Нони подняла голову и вперила взгляд в Риццоли.
— Вы хотите меня обмануть.
— Я не собираюсь тебя обманывать, ясно? Мне нужно, чтобы ты мне помогла. Думаю, ты очень умная девочка. И уверена, ты видишь многое из того, чего взрослые не замечают. Что ты на это скажешь?
Нони пожала плечами.
— Может быть.
— Так расскажи мне, чем занимаются монахини.
— Какие-нибудь странности?
— Да.
Нони наклонилась к Риццоли и тихо произнесла:
— Сестра Эбигайл носит памперсы. Она писает в штаны, потому что очень старенькая.
— Сколько ей лет, как ты думаешь?
— Ну, лет пятьдесят.
— Да уж. Действительно, старая.
— Сестра Корнелия ковыряет в носу.
— Фу, какая гадость.
— И швыряет козявки на пол, когда думает, что этого никто не видит.
— Еще хуже.
— А сама требует, чтобы я мыла руки, говорит, что я маленькая грязнуля. Но она руки не моет, а ведь они у нее в козявках.
— Ты мне так аппетит испортишь, ребенок.
— Я ее как-то спросила, что же она сама козявки не смывает, а она взбесилась. Сказала, что я слишком много болтаю. Сестра Урсула тоже так сказала, когда я спросила ее, почему у той тети нет пальцев, и шикнула на меня, чтобы я замолчала. Мама все время заставляет меня извиняться. Она говорит, что ей за меня стыдно. Что я вечно лазаю там, где мне не место.
— Ну, ладно, ладно, — сказала Риццоли, делая вид, будто у нее разболелась голова. — Это и в самом деле любопытные вещи. Но ты ведь знаешь, что меня интересует?
— Что?
— Что ты видела в комнате Камиллы, когда подглядывала в дырку? Ты ведь подглядывала, правда?

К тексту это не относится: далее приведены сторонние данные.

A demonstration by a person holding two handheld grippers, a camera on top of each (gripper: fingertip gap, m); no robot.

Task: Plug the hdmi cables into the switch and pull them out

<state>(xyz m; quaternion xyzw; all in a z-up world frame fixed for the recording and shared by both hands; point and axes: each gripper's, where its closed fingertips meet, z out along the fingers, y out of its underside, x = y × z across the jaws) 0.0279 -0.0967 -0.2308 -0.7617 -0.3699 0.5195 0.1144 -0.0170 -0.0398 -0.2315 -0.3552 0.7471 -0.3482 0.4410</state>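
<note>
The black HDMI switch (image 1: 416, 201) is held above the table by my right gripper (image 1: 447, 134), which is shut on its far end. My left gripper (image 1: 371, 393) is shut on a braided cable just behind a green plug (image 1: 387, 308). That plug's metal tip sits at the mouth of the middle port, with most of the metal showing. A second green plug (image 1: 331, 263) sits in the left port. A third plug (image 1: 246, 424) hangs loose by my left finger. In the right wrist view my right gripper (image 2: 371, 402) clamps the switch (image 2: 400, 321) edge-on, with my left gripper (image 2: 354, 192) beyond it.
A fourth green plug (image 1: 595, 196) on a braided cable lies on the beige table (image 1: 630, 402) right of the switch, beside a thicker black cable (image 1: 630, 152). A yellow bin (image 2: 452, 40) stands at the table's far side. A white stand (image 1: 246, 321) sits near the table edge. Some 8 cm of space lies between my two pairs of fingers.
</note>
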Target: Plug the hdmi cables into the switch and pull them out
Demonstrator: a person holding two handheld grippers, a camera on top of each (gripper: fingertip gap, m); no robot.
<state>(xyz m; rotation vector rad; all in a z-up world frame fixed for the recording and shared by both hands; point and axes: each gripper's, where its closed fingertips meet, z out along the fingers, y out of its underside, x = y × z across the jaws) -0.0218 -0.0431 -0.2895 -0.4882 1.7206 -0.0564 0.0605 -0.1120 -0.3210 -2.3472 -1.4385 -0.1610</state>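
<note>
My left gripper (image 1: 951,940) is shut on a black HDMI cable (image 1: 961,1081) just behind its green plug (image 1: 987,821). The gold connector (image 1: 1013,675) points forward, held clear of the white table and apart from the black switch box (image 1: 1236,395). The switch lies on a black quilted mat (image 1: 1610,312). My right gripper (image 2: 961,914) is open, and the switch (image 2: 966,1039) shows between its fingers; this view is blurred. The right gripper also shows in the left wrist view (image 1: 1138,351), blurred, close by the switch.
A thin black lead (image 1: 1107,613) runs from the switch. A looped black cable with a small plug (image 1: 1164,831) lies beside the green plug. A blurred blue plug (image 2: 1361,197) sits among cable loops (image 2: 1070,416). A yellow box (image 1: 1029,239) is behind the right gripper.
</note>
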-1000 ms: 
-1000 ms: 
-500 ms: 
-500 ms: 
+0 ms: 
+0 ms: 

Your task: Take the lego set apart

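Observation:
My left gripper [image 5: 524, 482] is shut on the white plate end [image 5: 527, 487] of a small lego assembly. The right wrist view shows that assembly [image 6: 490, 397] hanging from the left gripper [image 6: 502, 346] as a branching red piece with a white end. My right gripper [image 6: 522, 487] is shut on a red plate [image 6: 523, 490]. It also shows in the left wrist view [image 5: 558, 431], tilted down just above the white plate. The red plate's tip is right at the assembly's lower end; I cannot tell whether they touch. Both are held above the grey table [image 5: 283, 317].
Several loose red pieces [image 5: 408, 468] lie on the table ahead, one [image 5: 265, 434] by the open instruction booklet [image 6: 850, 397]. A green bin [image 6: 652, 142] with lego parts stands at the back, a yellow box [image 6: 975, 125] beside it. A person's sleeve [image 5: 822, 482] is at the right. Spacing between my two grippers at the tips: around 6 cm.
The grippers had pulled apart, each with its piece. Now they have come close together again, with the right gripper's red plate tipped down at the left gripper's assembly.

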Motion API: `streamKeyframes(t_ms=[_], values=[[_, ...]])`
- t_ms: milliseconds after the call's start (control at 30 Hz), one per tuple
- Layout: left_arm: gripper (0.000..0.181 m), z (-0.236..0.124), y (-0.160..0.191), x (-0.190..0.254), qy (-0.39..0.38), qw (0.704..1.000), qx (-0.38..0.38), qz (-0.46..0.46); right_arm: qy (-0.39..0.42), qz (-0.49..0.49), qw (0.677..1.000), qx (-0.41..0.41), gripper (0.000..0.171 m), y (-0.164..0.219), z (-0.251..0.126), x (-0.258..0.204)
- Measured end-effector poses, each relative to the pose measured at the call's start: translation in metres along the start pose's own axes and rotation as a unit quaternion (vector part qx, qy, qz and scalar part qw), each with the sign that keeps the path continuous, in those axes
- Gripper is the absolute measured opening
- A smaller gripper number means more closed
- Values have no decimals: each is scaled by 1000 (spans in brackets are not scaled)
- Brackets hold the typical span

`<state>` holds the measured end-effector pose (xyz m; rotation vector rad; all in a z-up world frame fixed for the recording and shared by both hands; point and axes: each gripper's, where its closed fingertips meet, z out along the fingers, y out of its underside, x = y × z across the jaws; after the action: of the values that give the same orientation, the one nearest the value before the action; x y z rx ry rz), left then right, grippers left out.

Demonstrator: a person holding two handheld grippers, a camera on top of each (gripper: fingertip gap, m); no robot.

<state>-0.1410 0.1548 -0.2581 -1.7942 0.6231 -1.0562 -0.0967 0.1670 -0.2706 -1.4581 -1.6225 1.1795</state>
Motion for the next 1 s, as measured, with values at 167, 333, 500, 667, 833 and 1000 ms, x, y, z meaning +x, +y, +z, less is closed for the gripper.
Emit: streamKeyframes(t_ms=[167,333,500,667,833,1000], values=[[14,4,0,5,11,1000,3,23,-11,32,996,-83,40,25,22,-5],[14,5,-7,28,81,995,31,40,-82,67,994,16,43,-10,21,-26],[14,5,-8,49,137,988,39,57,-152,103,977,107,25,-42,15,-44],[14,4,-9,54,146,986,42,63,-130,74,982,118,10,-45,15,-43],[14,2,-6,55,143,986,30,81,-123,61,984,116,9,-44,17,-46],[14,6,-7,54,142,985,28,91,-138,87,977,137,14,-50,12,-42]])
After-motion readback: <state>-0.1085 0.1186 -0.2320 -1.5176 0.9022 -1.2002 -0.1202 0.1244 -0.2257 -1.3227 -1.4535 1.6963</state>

Нони опять уставилась на коленки.
— Может быть.
— Так да или нет?
На этот раз Нони смиренно кивнула головой.
— Я хотела посмотреть…
— Что?
— Что они носят под платьем.
Маура с трудом сдержалась, чтобы не расхохотаться. Она вспомнила годы учебы в католической школе, когда она задавалась тем же вопросом. Монахини казались ей самыми загадочными существами — в бесформенных черных одеждах, которые скрывали их от любопытных глаз. Что носила Христова невеста на своем обнаженном теле? Ее воображение рисовало уродливые белые панталоны, обтягивающие живот, хлопчатобумажный лифчик, призванный сделать грудь бесформенной, толстые чулки на ногах со вздутыми голубыми венами. Она представляла себе тела, укутанные в многочисленные слои грубого хлопка. И вот однажды она увидела, как сестра Лоуренсия с вечно поджатыми губами приподняла юбку, поднимаясь по лестнице, и из-под полы выплеснулось что-то алое. Это была не простая красная ткань, а атлас. С тех пор она уже другими глазами смотрела и на сестру Лоуренсию, и на всех монахинь вообще.
— Знаешь, — сказала Риццоли, наклоняясь к девочке, — мне тоже всегда было любопытно, что же они носят под одеждой. Так ты видела?
Нони с серьезным видом покачала головой.
— Она никогда не раздевалась.
— Даже когда ложилась спать?
— В это время мне уже пора было уходить домой. Так что я ни разу не видела, как она раздевается.
— Ну что же ты тогда видела? Что делала Камилла в своей комнате, когда оставалась одна?
Нони закатила глаза, как будто ответ на этот вопрос казался ей слишком скучным.
— Она убиралась. Постоянно. Она была первой чистюлей.
Маура вспомнила выскобленный пол, на котором даже краска была стерта.
— Что еще она делала? — спросила Риццоли.
— Читала книгу.
— Что еще?
Нони сделала паузу.
— Много плакала.
— Ты знаешь, почему она плакала?
Девочка в задумчивости закусила нижнюю губу. Лицо просияло, когда нашелся ответ.